DJ Voni's on the lookout for the right sound. "You can see when it's not working," he says, "they sit down, kinda' bored." He says the Rheem crowd is "top-40, hip hoppish," but if not, he'll change it up.
How do Crank and Voni, (Geovanni Godinez, in well-lit settings,) have an angle before the event even starts? "We went right to the people who bought tickets! We went everywhere," they say, nearly in unison. "From Livermore to San Francisco and from Concord to Fremont," Voni says, describing the terrain they covered to promote the party. "We're trying to create a mush pot here," says Crank, "a safe place for all kinds of kids and music."
The DJ's might have saved themselves the legwork. "Facebook," is the stock answer to the how-did-you-hear-about-it question. Welland saw 800 people sign up to attend and managed to be first in line at 6:15. Jade, from San Ramon, and friend Ongell, from Oakland, are friends of Crank. They hung on to their place in line while teaching a journalist what makes a good party: "If it's not there, if it's not smackin' by 10:30, then it's not happening," they say.

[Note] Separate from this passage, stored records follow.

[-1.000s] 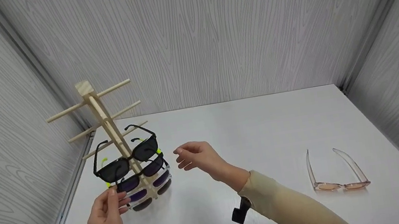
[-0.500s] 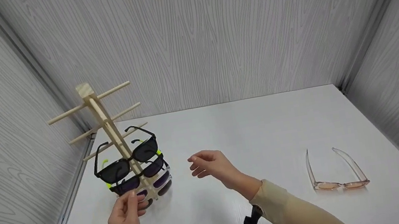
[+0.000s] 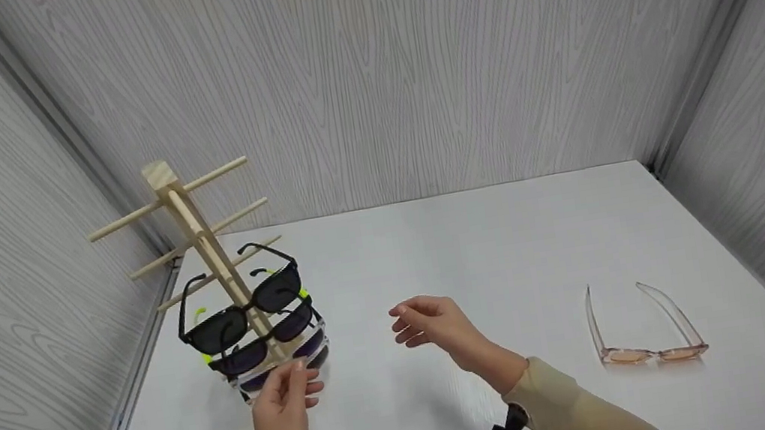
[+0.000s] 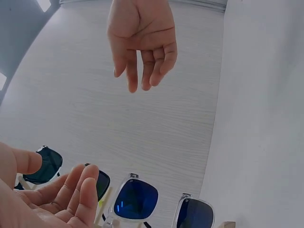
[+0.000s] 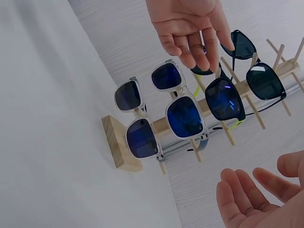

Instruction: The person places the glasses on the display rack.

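Note:
On the left of the head view a wooden display rack [image 3: 209,250] bears several sunglasses, one above another. The uppermost black sunglasses [image 3: 218,332] hang over black sunglasses with yellow-green temples [image 3: 245,358]. Below are two clear-framed sunglasses with dark lenses, one pair [image 5: 184,117] above the other [image 5: 141,138]. My left hand [image 3: 283,419] is in front of the rack's lower part, fingers loosely bent and holding nothing; it hides part of the lowest pairs. To the right, apart from the rack, my right hand [image 3: 441,327] hovers over the table with relaxed, bare fingers.
Clear pinkish glasses [image 3: 653,354] lie on the white table [image 3: 509,249] at the right, temples unfolded. The rack's upper pegs [image 3: 217,173] stick out on both sides. Wood-grain panels [image 3: 361,74] enclose the table at the back and sides.
Both hands have moved right and slightly down; my left hand has come away from the side of the black sunglasses. The rack and the pinkish glasses have stayed put.

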Demonstrator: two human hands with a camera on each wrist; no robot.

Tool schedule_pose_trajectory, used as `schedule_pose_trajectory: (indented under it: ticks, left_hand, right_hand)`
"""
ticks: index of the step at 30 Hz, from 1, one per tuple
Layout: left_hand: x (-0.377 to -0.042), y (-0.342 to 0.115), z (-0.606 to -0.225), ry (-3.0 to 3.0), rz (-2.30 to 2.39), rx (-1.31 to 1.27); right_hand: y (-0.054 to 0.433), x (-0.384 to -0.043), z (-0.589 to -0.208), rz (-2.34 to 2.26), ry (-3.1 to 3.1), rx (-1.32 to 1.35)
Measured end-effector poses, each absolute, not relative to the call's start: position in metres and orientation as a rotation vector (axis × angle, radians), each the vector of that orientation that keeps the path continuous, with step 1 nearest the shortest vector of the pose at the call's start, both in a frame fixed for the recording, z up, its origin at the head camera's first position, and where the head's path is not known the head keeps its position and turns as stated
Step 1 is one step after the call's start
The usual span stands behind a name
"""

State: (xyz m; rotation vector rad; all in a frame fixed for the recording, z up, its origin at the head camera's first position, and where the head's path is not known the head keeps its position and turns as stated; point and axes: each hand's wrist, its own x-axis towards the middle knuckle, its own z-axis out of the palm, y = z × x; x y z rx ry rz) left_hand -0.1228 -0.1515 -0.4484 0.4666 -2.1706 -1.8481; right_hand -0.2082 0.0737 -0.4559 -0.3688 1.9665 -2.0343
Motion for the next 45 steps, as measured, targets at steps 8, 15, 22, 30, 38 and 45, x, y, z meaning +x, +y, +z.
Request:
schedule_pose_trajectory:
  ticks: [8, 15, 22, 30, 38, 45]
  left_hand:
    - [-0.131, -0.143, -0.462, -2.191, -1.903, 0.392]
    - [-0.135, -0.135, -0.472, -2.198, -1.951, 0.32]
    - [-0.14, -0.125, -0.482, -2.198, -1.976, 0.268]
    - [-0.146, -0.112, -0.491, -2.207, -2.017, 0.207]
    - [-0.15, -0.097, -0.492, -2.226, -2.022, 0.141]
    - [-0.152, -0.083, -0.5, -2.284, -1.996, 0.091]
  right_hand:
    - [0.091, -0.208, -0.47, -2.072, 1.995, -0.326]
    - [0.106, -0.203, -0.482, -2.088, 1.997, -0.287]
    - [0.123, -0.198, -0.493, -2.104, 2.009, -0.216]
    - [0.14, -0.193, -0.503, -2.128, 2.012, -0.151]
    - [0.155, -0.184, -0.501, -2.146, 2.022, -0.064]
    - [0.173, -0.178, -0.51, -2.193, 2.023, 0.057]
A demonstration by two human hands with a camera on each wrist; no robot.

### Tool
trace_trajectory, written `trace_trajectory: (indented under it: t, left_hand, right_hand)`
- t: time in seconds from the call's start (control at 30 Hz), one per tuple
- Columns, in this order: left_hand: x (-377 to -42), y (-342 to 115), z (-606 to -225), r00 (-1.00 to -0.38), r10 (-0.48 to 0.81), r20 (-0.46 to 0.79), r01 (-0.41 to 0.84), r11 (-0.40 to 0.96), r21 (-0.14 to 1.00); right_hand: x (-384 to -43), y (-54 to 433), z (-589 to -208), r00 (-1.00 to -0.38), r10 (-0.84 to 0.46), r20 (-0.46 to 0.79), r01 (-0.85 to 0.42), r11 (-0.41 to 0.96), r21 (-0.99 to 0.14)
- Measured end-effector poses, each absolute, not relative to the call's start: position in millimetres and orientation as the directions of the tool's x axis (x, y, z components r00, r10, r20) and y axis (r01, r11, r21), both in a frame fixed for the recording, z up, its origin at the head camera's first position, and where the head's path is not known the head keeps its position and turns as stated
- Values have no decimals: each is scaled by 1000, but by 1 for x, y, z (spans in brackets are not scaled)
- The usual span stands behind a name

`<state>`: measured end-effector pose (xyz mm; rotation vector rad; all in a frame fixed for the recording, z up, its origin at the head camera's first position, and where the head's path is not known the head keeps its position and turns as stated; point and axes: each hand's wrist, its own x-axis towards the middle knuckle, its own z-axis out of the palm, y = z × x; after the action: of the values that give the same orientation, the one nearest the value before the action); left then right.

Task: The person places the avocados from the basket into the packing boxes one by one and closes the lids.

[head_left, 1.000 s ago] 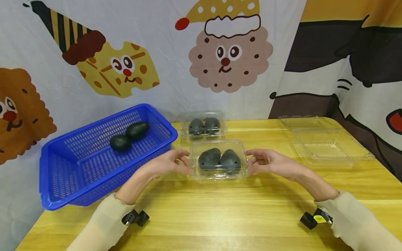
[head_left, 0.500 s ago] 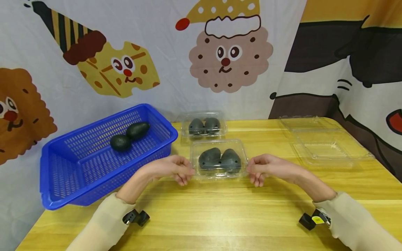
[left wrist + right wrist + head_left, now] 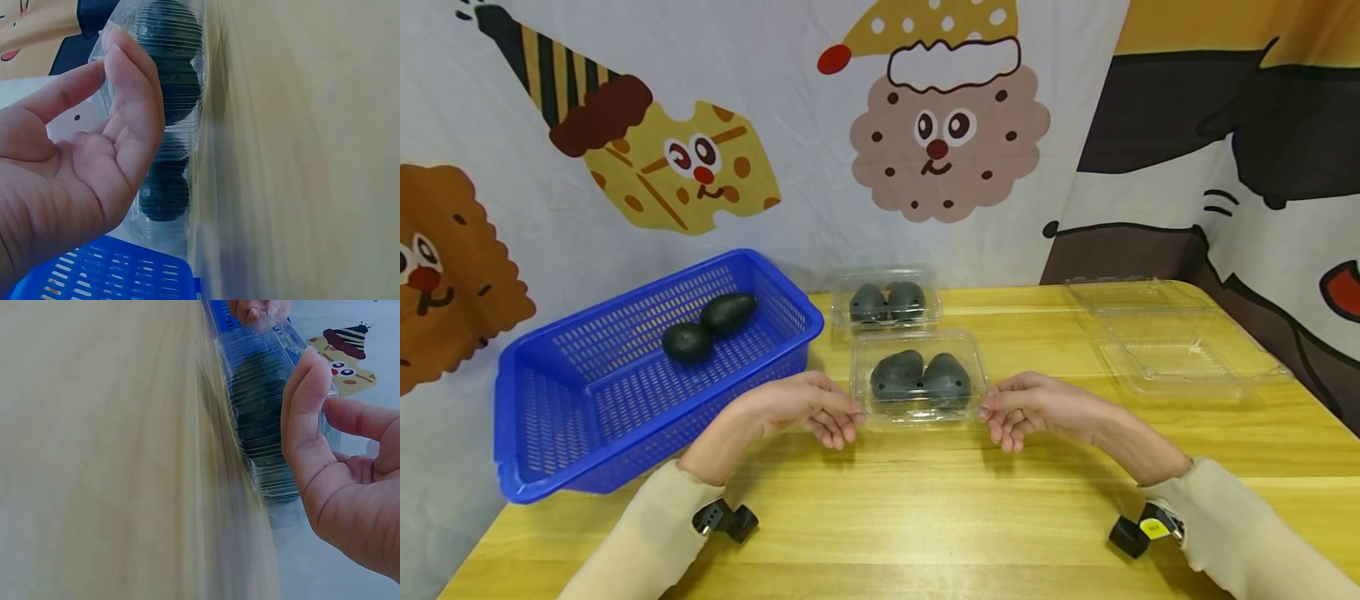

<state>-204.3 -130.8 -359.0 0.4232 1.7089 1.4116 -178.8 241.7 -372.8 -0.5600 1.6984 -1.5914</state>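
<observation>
A clear plastic clamshell box (image 3: pixel 917 413) with two dark avocados inside sits lid down in the middle of the table. My left hand (image 3: pixel 805 408) pinches its near left corner between thumb and fingertips. At the near right corner, my right hand (image 3: pixel 1037 408) pinches the rim the same way. The left wrist view shows the left thumb and fingers (image 3: pixel 134 81) meeting at the box edge. In the right wrist view, the right fingers (image 3: pixel 306 406) are likewise at the edge, with avocados (image 3: pixel 259 406) showing through the plastic.
Behind stands another closed clamshell (image 3: pixel 934 304) holding two avocados. A blue basket (image 3: pixel 587 467) with two avocados (image 3: pixel 688 342) (image 3: pixel 728 313) occupies the left side. An open clear clamshell (image 3: pixel 1180 350) lies at the right. A cartoon-printed cloth (image 3: pixel 820 167) hangs behind the table.
Both hands have shifted from the box's sides to its front corners, their other fingers now hanging lower. The box has moved slightly left and back.
</observation>
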Motion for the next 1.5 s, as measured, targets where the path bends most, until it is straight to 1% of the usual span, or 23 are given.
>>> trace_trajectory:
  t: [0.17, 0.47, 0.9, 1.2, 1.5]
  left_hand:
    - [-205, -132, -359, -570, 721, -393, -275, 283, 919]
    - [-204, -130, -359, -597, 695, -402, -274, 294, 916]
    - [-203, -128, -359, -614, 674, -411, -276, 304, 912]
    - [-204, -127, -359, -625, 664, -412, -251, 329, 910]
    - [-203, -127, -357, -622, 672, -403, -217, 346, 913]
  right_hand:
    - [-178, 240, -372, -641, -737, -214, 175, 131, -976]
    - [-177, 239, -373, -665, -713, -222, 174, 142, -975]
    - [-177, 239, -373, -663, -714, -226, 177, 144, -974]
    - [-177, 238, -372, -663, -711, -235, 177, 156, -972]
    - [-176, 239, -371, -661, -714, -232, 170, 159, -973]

Sargent Brian South and Officer Jeff Fields aren't thinking anything but safety. It's their number one goal for the evening — "and for the kids to have fun," adds Sargent South.
And if all that isn't enough, Judy Lewis, a retired nurse and filmmaker, is at the door, checking IDs. "To think, I used to deliver babies!" she says. She scrutinizes IDs, peering into the eyes of every teen and managing, in the way that only a mother can, to look right through each kid's skin to the truth.
And there was plenty of skin to peruse, especially if you were a female at the event. Male teens arrived in expected attire: shirts, shorts, jeans. Most females arrived in "economical" amounts of neon, spectacular footwear, and not much else.
At 7:55, the darkened theater was half-filled, the kids in the seats, talking quietly. It could have been a conference on ecology, or a PG flick about to start. But 20 minutes later, the seats were empty, the laser lights were ripping through the air and the dance floor was one (I've gotta' use it) smackin' sea of teens.